Прощаясь с Бродским, мы прощаемся и с целым феноменом ленинградской культуры, последним представителем которой был поэт, сохранивший ее в добровольном заокеанском изгнании.
Сразу вслед за получением известия о смерти Иосифа Бродского теле- и радиоэфир заполнился напрашивающееся-пронзительным "на Васильевский остров я приду умирать". Но тот Васильевский остров, воплощение утонченной петербургско-ленинградской культуры, давно уже не существовал в реальности, сохранившись лишь в поэтической личности Бродского. Теперь прервалось и это символическое бытие.
Парадоксальным образом невская столица, доведенная до прямой физической гибели сперва Лениным, потом Сталиным, потом Гитлером, потом опять Сталиным, сохранила в себе неизмеримо больше от изысканной ауры докатастрофной российской культуры, чем Москва. "Кипучая, могучая, никем не победимая" представляла людям столь богатые возможности к перемене душ, что дней связующая нить давно и навсегда оказалась потеряна. А там, где эту нить долго и упорно рубили ржавым тесаком, она продолжала тянуться от Пушкина через Ахматову к Бродскому. Тема Империи и варварства, так не оставлявшая Бродского, была выражением метафизической сущности советского Ленинграда, уподобившегося средневековым развалинам Вечного Города: "Город Рим позабыт, нет памяти в Риме о Риме. Сам я себя позабыл в падшем величьи моем".
Бродский так выделялся на общем шестидесятническом фоне не только потому, что среднестатистический шестидесятник с большим или меньшим ущербом для своей бессмертной души выстрадывал перестройку, а поэт — как было сказано в ходе суда над тунеядцем Бродским — "писал стихи". Это различие было лишь следствием куда более глубинного расхождения. Шестидесятники были молодыми варварами, что-то созидающими на непонятных им самим древних развалинах, подобно одичавшим средневековым римлянам, использовавшим остатки древних построек для своих нужд и сочинявшим баснословные, хотя порой и занимательные предания о временах Империи. Бродский был последним римлянином, элегически наблюдавшим коз, пасущихся на развалинах форума, и буйные заросли кустарника, скрывающего последние остатки римского величия. У Ахматовой "царицей Авдотьей проклятый, достоевский и бесноватый, город в свой уходил туман", у Бродского все прежнее мироздание постепенно уходило в пучину, "грядущему моллюску готовя дно". Поэтому вряд ли стоит с такой буквальностью повторять слова поэта про последнее прибежище. Васильевский остров Бродского столь же ирреален, как Римский форум, и на него невозможно проехать трамваем через Николаевский мост.
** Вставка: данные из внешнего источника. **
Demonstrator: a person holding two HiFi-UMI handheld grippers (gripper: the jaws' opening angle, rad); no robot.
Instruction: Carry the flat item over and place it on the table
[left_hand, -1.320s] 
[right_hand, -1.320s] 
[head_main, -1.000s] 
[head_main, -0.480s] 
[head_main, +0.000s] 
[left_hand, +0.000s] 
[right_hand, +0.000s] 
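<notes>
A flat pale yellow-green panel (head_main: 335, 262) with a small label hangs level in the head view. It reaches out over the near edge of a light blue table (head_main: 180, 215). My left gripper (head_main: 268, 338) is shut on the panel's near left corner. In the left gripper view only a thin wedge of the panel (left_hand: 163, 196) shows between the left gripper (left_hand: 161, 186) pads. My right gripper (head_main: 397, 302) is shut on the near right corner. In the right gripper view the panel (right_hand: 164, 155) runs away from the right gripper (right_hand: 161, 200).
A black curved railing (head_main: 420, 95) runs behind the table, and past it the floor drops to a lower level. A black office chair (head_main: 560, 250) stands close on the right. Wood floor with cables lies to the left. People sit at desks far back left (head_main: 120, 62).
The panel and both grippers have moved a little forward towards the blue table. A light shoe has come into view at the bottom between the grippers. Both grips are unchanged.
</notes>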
Перед лицом вечности тем более не нужно говорить неуместные пошлости о связи между неприездом Бродского в посткоммунистическую Россию и, видимо, недостаточной демократичностью этой новой России. К демократии это не имеет никакого отношения хотя бы по той простой причине, что, будь Россия сегодня цветущей, богатой и свободной европейской страной, метафизический ужас поэта перед сносящим все бегом времени стал бы от этого лишь во сто крат сильнее. Бродский не вернулся, потому что того, еще во многом петербургского Ленинграда, который стал опорой его миросозерцания, давно уже нет и не будет никогда. "Чем природа совершенней в сущем, тем слаще нега в нем, и боль больней", а природа гениального поэта достаточно совершенна, чтобы боль от бесплодной попытки дважды войти в одну и ту же реку была непереносимой. Когда одного репатрианта, после тридцатилетней разлуки вернувшегося на родину, спросили, напоминает ли ему что-нибудь о прежней России, тот ответил: "Только снег". Для Бродского это было бы мало.
Раздавшиеся немедленно после известий о смерти Бродского разговоры о необходимости торжественно перенести прах поэта на родину тем более неэстетичны, ибо базируются на представлении и возможности объявить распад времен яко не бывшим — что вряд ли уместно, когда речь идет о поэте, все творчество которого проникнуто трепетом перед дивной и страшной тайной времени.